Hello @paul.buerkner, I encounter this prior problem and here are my questions:
How is \sigma scale calculated in t-distribution in brms? In the paper, you said the degrees of freedom \nu is 3 by default, and the second argument, presumably, is the median of the data. But I didn’t find an explanation on how the \sigma is calculated.
What default priors do population-level effects b use in brms? If I use get_prior, the prior of b is empty, and I didn’t find the prior information by using make_stancode either.
Hi Paul, thank you for your reply.
I still have a problem. I checked my data and the prior, the formula doesn’t seem correct. It is a simple linear model y\sim N(1+x,\tau^2). The prior for the intercept that I got from brms is student_t(3, 84.7, 31.3), where \nu=3, \mu=84.7, and the scale \sigma=31.3. However, the sd of y is 25.6, hence \sigma should be 8.54 according to sd=\frac{\nu}{\nu-2}\sigma.
Did I misunderstand the formula? and may I know why did you choose this formula to calculate \sigma? Thank you so much for your time.
While I think it is worthwhile to be clear on how brms computes it’s default prior, I am not sure it is worthwhile to spend too much time with them - unless automatic prior choice is your area of reasearch. brms just does some guesses to mildly regularize the posterior while making it unlikely the prior biases the inferences. It is always better to provide your own priors motivated by domain knowledge and/or prior predictive checks, so if you have the slightest doubts about default priors, you should probably override them.
Does that make sense? Or is your inquiry primarily investigation of those “guessed” priors themselves?
Also, I moved the discussion to a new topic as it is really separate from the original question.
Hello @martinmodrak, thanks for moving my question to a separate thread. I encountered this problem and was wondering how the default prior was chosen by brms.

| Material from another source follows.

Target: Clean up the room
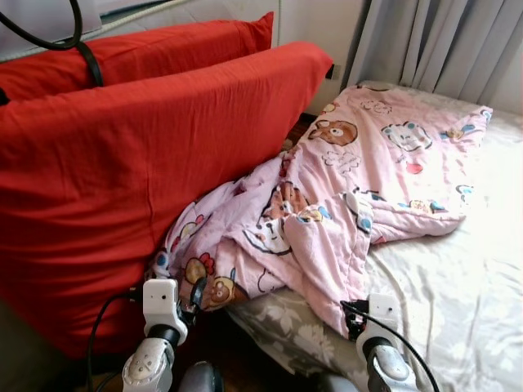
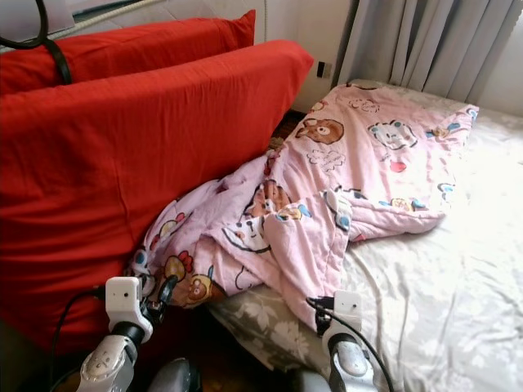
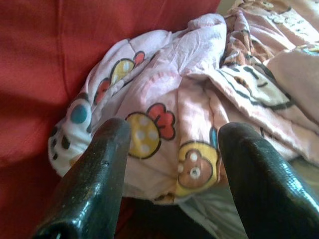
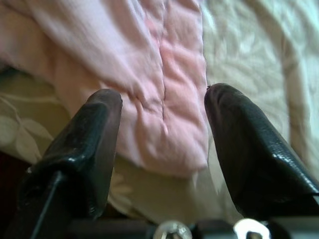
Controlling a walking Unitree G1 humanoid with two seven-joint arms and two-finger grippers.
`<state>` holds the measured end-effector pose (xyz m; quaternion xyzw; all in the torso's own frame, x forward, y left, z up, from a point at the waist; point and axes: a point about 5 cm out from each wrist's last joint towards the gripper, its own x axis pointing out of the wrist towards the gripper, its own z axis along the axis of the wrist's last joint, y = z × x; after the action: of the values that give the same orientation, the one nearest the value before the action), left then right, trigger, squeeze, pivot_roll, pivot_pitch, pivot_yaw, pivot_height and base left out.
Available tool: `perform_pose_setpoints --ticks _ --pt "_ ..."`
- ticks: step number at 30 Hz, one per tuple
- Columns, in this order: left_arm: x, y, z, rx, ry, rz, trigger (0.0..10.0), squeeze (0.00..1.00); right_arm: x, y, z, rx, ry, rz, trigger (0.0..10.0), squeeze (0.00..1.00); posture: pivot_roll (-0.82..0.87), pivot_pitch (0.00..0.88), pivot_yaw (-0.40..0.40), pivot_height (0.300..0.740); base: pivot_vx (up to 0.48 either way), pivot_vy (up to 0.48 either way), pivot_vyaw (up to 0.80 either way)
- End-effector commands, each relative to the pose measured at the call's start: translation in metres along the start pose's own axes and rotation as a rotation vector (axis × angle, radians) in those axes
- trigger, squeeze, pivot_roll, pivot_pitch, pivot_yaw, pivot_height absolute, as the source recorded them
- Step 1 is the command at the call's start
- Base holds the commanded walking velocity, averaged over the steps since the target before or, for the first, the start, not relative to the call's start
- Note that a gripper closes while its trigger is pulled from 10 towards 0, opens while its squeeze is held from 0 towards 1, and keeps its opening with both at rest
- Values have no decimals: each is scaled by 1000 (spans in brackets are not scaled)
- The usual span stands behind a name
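A pink quilt (image 1: 343, 188) with cartoon prints lies crumpled across the bed, and its near corner hangs off the bed's edge against the red cushions. My left gripper (image 1: 196, 292) stands open just short of that hanging corner; in the left wrist view its fingers (image 3: 99, 164) frame the printed folds (image 3: 164, 114) without touching them. My right gripper (image 1: 353, 314) is open at the bed's near edge. The quilt's stitched hem (image 4: 164, 99) lies just ahead, between its fingers (image 4: 94, 134).
Two large red cushions (image 1: 122, 163) stand upright on the left, close against the quilt. The pale floral sheet (image 1: 458, 286) covers the bed on the right. Grey curtains (image 1: 441, 41) hang behind. A black cable (image 1: 82, 41) loops over the cushions. Dark floor (image 1: 245, 359) lies below.
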<state>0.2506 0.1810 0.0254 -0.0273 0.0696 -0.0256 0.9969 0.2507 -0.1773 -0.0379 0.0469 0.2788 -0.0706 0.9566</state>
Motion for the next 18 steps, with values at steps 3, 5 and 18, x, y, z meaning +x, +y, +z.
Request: perform_pose_setpoints --ticks 3,5,18 --pt "4 2 7 13 -9 -19 10000 0 5 -5 6 4 40 -29 10000 1000 42 98 -2 626 0 0 0" --pt "4 2 9 18 -10 -25 10000 0 5 -5 6 -5 56 -29 10000 1000 47 108 3 626 0 0 0" --pt "-6 6 28 49 -42 -64 10000 0 8 -4 12 -20 57 -27 10000 1000 83 174 38 626 0 0 0"
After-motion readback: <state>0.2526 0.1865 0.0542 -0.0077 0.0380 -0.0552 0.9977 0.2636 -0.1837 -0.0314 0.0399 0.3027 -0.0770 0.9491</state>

I agree with you that it is always a good choice for users to select their own priors and run a prior predictive check. However, the mechanism behind brms on how the scaled parameter \sigma was chosen is still unclear. Thank you.

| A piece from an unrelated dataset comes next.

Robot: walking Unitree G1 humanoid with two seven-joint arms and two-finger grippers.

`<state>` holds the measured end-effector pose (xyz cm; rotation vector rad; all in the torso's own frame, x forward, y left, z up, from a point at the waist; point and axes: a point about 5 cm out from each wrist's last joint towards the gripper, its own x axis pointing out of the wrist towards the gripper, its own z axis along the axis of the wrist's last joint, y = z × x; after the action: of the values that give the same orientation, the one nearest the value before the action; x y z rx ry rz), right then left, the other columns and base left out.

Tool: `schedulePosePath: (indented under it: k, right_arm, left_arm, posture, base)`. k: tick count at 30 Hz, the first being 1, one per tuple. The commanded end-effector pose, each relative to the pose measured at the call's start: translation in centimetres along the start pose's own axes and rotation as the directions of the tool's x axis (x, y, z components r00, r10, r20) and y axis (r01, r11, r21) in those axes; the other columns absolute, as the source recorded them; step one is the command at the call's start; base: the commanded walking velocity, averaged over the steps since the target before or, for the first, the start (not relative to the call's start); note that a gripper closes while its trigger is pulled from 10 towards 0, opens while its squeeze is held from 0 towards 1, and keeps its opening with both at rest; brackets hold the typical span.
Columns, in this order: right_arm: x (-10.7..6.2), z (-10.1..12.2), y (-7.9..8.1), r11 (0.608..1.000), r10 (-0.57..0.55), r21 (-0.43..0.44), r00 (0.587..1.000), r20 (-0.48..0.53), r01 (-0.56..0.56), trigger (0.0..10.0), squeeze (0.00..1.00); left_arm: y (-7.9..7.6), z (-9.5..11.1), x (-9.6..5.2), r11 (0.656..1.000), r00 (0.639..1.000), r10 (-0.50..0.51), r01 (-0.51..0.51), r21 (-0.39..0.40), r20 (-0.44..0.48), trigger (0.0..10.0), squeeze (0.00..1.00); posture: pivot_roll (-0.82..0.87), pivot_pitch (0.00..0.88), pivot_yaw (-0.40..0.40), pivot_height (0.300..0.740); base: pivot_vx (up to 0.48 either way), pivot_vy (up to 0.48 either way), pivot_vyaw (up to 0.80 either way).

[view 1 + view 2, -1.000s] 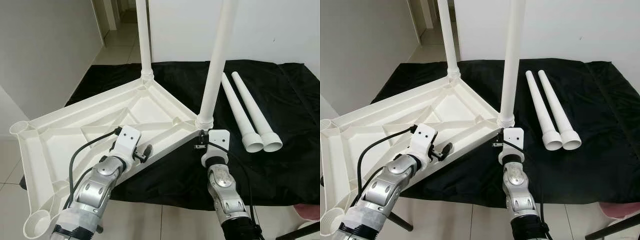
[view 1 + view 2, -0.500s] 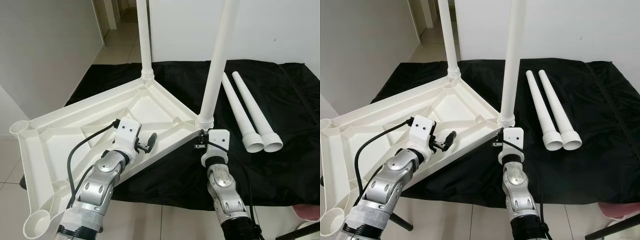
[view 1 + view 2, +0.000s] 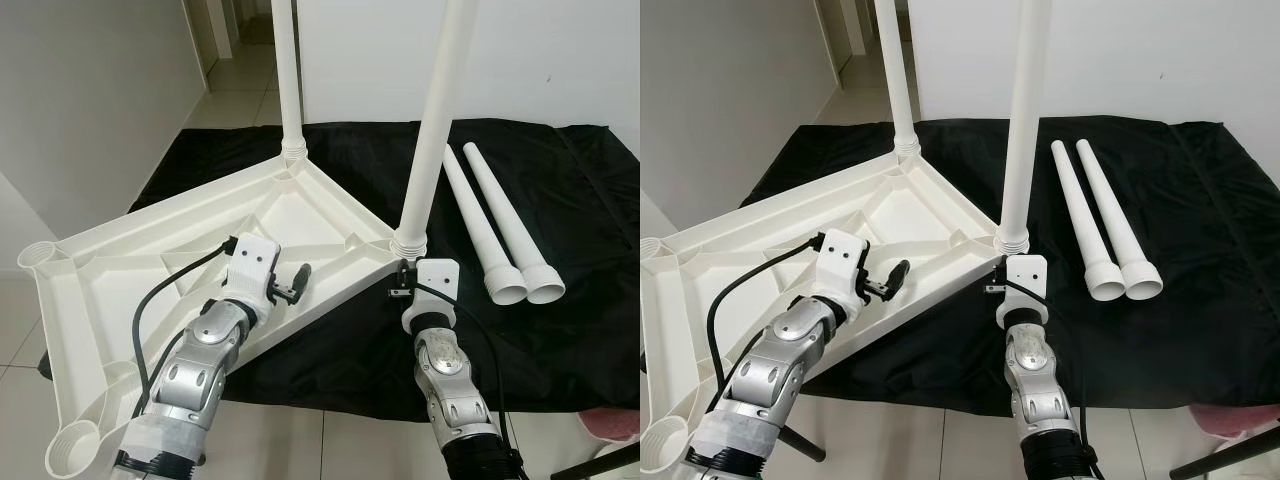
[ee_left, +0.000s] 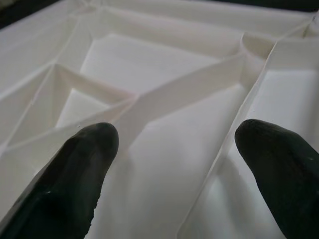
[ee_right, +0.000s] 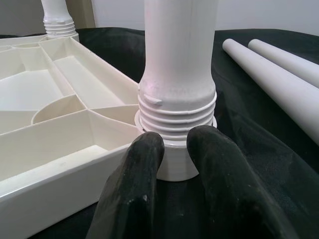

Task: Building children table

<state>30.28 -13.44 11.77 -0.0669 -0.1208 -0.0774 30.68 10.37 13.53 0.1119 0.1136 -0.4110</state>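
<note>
Over the upturned tabletop [image 3: 150, 270], the left gripper [image 3: 290, 283] has swung inward, jaws wide open, holding nothing. Right gripper [image 5: 172, 149], jaws nearly closed, sits at the threaded leg [image 3: 432, 120]'s base. 2 spare legs [image 3: 500, 230] wait on the desk [image 3: 590, 200].

One white tabletop [image 3: 130, 270] is seen, turned underside up on one black cloth [image 3: 560, 310]. Four white legs are counted: two standing in corner sockets, the far leg [image 3: 290, 75] and the near leg [image 3: 432, 125], and two loose legs [image 3: 497, 225] laid side by side. Two open sockets [image 3: 72, 455] are left unfilled.
</note>
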Motion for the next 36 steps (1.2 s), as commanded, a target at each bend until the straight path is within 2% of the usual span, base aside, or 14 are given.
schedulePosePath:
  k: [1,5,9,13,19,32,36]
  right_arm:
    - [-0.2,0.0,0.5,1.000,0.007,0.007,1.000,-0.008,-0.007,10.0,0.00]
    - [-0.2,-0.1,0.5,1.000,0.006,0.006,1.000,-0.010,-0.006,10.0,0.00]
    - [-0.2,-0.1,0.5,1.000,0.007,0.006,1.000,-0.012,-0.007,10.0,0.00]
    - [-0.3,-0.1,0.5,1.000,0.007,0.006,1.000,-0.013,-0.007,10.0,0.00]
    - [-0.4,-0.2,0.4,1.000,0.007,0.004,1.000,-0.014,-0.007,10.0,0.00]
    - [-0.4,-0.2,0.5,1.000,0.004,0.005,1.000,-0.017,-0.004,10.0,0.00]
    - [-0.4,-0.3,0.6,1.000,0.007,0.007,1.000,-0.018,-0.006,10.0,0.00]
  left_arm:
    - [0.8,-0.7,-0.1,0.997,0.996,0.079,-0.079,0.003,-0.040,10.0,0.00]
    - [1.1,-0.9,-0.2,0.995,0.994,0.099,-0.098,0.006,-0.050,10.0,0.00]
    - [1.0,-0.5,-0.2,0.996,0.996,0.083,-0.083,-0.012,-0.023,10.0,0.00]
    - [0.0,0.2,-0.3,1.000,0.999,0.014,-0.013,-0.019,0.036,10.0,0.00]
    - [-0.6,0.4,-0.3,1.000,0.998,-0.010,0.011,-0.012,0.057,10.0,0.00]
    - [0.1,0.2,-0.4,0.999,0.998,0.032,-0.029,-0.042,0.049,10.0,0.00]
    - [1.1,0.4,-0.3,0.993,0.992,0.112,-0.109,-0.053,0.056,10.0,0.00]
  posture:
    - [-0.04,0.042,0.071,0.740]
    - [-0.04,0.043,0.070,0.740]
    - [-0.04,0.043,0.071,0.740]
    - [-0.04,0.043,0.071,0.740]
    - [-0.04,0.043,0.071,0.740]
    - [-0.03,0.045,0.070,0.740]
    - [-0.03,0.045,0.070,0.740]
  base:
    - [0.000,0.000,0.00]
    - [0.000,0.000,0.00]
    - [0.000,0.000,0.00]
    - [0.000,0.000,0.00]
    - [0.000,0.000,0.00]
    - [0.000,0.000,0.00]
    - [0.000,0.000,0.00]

The default scale parameter \sigma that brms uses is 2.5, and uses mad(y), which is the Median Absolute Deviation of y, if it is greater than 2.5. Otherwise, it stays with the default.

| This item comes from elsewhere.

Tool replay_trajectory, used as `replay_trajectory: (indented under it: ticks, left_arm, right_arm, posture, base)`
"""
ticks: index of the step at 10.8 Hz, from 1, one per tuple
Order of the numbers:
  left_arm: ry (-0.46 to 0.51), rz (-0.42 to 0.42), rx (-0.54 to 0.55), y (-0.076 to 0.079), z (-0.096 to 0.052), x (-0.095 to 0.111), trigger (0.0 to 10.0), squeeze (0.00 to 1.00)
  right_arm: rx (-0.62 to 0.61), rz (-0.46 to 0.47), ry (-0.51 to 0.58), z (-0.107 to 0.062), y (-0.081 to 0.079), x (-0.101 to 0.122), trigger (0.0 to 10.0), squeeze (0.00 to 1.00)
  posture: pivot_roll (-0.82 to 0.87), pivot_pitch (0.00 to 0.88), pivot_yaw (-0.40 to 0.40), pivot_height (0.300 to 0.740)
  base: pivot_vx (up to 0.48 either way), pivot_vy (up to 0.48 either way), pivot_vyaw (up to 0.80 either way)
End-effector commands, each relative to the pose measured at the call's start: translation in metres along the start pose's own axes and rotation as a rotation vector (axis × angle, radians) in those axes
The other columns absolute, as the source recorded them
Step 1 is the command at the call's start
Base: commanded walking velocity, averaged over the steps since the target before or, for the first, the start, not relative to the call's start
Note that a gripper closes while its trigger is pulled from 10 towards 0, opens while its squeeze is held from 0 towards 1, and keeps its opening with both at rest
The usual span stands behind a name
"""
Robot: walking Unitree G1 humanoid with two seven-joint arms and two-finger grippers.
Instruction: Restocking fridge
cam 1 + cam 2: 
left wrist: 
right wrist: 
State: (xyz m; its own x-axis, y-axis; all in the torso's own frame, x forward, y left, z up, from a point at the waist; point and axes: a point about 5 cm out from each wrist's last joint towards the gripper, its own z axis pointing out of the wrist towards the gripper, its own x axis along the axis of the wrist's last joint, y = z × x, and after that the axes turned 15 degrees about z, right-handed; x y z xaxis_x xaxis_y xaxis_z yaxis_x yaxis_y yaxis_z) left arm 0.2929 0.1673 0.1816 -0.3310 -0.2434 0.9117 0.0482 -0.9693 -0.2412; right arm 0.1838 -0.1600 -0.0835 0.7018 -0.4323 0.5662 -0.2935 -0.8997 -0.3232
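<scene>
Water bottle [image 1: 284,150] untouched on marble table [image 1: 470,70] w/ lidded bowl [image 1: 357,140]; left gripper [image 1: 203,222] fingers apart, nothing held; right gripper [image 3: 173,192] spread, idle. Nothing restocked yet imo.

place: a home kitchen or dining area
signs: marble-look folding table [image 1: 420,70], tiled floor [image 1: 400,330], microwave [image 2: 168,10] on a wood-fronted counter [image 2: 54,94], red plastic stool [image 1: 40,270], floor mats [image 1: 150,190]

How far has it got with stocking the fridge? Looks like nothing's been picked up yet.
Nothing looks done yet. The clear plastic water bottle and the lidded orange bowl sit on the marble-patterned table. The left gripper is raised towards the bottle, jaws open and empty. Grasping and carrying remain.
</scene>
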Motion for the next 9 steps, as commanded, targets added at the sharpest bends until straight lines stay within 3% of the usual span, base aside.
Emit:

The mad is calculated from R with the default parameter constant = 1.4826.
Here are two examples:
set.seed(123)
x ← 1:100
y ← rnorm(100,sd=1)
dat ← data.frame(x=x,y=y)
fm ← brmsformula(y~1+x)
get_prior(fm,data=dat)
The prior is student_t(3, 0.1, 2.5) where \sigma=2.5 because mad(y) is 0.8897214<2.5.
set.seed(123)
x ← 1:100
y ← x+ rnorm(100,sd=1)
dat ← data.frame(x=x,y=y)
fm ← brmsformula(y~1+x)
get_prior(fm,data=dat)
The prior is student_t(3, 50.6, 38.8) and \sigma=38.8 because mad(y) is 38.7882>2.5.